Cosas que ocurren de madrugada



Ayer me fui a la cama convencido de que Donald Trump había vuelto a ganar las elecciones americanas. Han pasado casi veinticuatro horas y aún no está claro si es cierto o no. Lo propio en estos casos es indignarse tratando de imaginar como es posible que ocurra algo así, es decir, que alguien en relativo uso de sus facultades mentales apoye a un mentecato como Trump, ese ególatra niño malcriado de color naranja que lo emponzoña todo con sus gruñidos. Pero como dijo una vez el gran Baruch Spinoza "No llores. No te eches en los brazos de la indignación. Comprende". 

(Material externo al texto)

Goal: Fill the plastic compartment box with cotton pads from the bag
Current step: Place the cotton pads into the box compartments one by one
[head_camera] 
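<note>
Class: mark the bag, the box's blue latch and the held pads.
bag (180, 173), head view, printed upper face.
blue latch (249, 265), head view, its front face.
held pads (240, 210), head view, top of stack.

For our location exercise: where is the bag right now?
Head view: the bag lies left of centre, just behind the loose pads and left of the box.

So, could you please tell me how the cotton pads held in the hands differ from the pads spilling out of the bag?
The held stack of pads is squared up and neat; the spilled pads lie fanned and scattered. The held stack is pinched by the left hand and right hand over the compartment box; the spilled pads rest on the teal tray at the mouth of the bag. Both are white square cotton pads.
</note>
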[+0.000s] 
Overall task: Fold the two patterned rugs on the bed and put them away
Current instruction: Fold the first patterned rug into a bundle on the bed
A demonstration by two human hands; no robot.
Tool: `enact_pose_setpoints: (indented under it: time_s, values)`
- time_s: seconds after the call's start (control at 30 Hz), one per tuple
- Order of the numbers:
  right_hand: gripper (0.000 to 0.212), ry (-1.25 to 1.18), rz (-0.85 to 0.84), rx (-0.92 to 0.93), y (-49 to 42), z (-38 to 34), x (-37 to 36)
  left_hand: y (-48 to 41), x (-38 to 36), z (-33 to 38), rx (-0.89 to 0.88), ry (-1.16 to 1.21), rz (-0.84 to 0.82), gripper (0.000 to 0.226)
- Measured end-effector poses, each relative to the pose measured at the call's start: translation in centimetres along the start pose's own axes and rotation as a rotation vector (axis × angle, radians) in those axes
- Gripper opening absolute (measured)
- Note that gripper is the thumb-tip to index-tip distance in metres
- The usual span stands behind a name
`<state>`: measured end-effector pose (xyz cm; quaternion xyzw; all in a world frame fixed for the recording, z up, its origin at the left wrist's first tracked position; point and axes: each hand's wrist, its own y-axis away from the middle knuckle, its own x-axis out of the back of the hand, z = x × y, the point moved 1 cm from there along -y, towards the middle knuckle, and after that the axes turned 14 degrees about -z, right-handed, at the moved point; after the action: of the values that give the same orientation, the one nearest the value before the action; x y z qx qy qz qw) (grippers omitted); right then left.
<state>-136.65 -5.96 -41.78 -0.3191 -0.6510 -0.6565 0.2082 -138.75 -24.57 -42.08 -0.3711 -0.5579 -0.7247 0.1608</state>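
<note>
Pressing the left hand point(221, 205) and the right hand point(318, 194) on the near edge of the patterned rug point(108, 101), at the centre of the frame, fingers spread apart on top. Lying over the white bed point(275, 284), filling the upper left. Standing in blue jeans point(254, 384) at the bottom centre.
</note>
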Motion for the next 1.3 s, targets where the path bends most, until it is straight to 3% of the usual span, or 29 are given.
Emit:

Tratando de comprender supongo que todo tiene que ver con el hecho de que tenemos una fuerte tendencia a creer cosas absurdas y, una vez creídas, a sostenerlas con una tenacidad impermeable a cualquier argumento. Alguien dijo que es mucho más fácil engañar a alguien que convencerle de que ha sido engañado. Es así. Además, para cada uno de nosotros lo aberrante nunca son las ideas propias sino las del prójimo y como el algoritmo de las redes sociales nos recompensa con interacciones constantes con gente que piensa como nosotros, acabamos por tener la sensación de que nuestras ideas, por muy estúpidas que sean, constituyen una especie de verdad revelada capaz de iluminar la oscuridad. De nuevo Spinoza tiene la clave: cada cosa se esfuerza por perseverar en su ser, y las ideas -añado yo- lo hacen más que ninguna otra: son viscosas, adhesivas, obstinadas y recalcitrantes. 

En fin, que en medio de la campaña y del recuento he acabado de ver dos series de HBO: The outsider y The night of. La primera me ha gustado mucho, la segunda me ha gustado aún más. En estos casos, al desaparecer con el último episodio ese pequeño universo que se ha ido desplegando capítulo a capítulo delante de mi, siento que me quedo como vacío. Aún recuerdo el desconcertante efecto que me produjo el final de la última temporada de The wire. O la pena que siento cada vez que el hidalgo Alonso Quijano se despide de su amigo Sancho. 

Esta noche echaré de menos a Riz Ahmed y a John Turturro y sus problemas dermatológicos. Y soñaré con un mundo en el que la verdad incómoda que buscaba Spinoza se abre camino y en el que (ay) el único Donald conocido es el pato de los dibujos animados.